Mit konkreten Zusagen aus Wien ist nicht zu rechnen, so lange die Übergangsregierung im Amt ist. "Unser Appell an die nächste Bundesregierung ist aber: Das Flüchtlingsforum ist nicht die einzige Möglichkeit, um Zusagen zu machen", so Pinter. Man erwarte vor allem eine Aufstockung der humanitären Hilfe - der Auslandskatastrophenfonds (AKF) ist mit 20 Millionen Euro jährlich im internationalen Vergleich recht niedrig dotiert - sowie mehr Engagement im Bereich Integration und eine Wiederaufnahme des Resettlement-Programms der UNO.

Umsiedelung

Durch Resettlement (Umsiedelung) erhalten besonders schutzbedürftige - vom UNHCR bereits anerkannte - Flüchtlinge einen legalen und sicheren Weg nach Europa. Österreich setzte das Programm bereits Anfang 2017 unter Türkis-Blau aus. Seitens des Flüchtlingshochkommissariats gebe es den Wunsch, erklärt Pinter, dass sich wieder mehr Staaten an dem Resettlement-Programm beteiligen. Vor allem die USA hätten unter Donald Trump ihre Plätze dafür kontinuierlich reduziert, dies habe bisher kein anderes Land aufgefangen. Im Jahr 2020 werden etwa 1,44 Millionen Menschen Resettlement-Plätze benötigen.

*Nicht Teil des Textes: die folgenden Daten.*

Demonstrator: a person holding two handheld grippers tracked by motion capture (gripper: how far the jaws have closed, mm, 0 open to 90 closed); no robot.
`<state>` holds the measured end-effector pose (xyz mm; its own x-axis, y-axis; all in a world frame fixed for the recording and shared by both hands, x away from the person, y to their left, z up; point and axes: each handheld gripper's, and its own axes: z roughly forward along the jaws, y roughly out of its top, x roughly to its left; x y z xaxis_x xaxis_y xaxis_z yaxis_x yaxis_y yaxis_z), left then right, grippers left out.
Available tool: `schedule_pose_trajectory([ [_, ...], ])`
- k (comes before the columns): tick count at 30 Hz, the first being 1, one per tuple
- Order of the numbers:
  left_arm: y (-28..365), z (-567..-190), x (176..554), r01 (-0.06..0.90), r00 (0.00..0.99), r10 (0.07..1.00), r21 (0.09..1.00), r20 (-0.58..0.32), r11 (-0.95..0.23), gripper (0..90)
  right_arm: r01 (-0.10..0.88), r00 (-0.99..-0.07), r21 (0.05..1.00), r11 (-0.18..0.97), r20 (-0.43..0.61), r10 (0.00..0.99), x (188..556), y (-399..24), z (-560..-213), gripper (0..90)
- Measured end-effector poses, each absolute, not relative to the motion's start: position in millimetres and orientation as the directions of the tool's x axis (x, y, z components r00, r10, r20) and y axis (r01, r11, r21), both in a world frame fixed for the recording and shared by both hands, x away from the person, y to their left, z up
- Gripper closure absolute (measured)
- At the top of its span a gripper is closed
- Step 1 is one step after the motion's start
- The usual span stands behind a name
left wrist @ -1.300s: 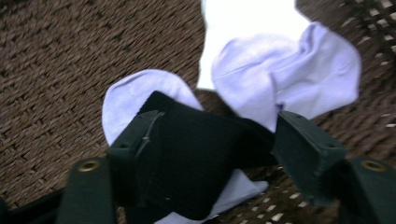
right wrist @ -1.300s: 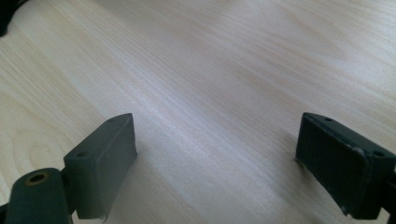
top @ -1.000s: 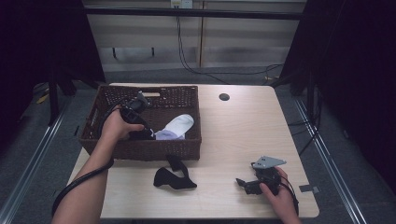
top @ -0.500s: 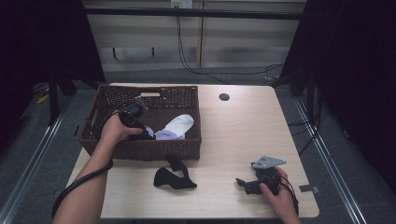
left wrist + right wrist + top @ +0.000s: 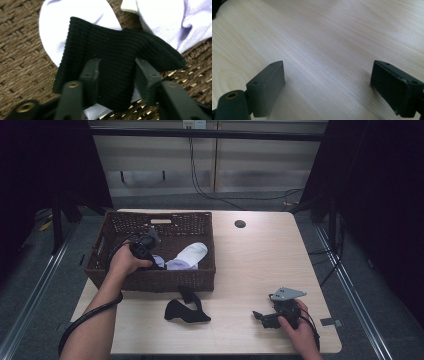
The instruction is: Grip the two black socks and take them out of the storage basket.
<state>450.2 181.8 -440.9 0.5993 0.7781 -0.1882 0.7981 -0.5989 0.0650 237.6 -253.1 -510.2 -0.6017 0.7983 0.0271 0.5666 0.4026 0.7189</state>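
A dark wicker basket stands at the table's left. Inside it lie white socks, and my left gripper reaches down among them. In the left gripper view a ribbed black sock bulges between the two jaws and spreads past both of them. It rests on a white sock, with a pale lilac sock beside it. My left gripper is shut on this black sock. Another black sock lies on the table just before the basket. My right gripper rests open on bare wood at the front right.
The light wooden table has a round cable hole near its far edge. Dark curtains hang at both sides, and cables drop behind the table. A cable trails from the left forearm off the front left edge.
My left hand has drawn slightly toward the basket's near wall, with the gripper lower among the socks. The right gripper and the black sock on the table have stayed put.
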Motion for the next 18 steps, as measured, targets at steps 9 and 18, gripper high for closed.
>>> schedule_pose_trajectory([
  [9,179.6,-441.8,449.7,0.792,0.603,0.771,0.042,-0.203,-0.609,79.7,0.566,-0.603,0.718,0.405,0.026,0.797,237.6,-253.3,-510.2,11.5],
  [18,179.5,-429.3,450.6,0.797,0.600,0.778,0.050,-0.185,-0.602,80.7,0.566,-0.602,0.719,0.403,0.026,0.798,237.6,-253.1,-510.2,11.5],
])
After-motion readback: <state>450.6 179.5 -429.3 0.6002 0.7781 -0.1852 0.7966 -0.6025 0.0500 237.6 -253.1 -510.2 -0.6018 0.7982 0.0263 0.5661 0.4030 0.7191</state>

Die Annahme des "Global Refugee Compact" (Globaler Flüchtlingspakt), über den rund zwei Jahre lang verhandelt wurde, bezeichnet Pinter als "Meilenstein". Rechtlich bindend ist er zwar nicht, aber doch ein beachtliches Zeichen, "in Zeiten, in denen Multilateralismus nicht so groß geschrieben wird", wie der UNHCR-Österreich-Chef einräumt. Für den Umgang mit Flüchtlingen gelten weiter die Vorgaben der Genfer Flüchtlingskonvention (GFK) von 1951 und anderer internationaler Abkommen. Trotzdem stimmten die USA sowie Ungarn gegen den Flüchtlingspakt, drei Länder enthielten sich, sieben blieben der Abstimmung fern. Österreich, das zwar dem Migrationspakt fern geblieben war, unterstützt ihn.

2018 stieg die Zahl der Flüchtlinge weltweit auf einen Rekordwert von über 70 Millionen - noch nie seit dem Zweiten Weltkrieg gibt es so viele Menschen, die vor Krieg, Konflikten und Verfolgung geflohen sind. Aber auch der Klimawandel spielt beim Thema Migration zunehmend eine Rolle. So schätzt etwa die Hilfsorganisation Oxfam, dass durch Klima-Katastrophen rund 20 Millionen Menschen jährlich dazu veranlasst werden, innerhalb der eigenen Landesgrenzen Zuflucht zu suchen. Nur ein kleiner Bruchteil der weltweiten Flüchtenden kommt nach Europa.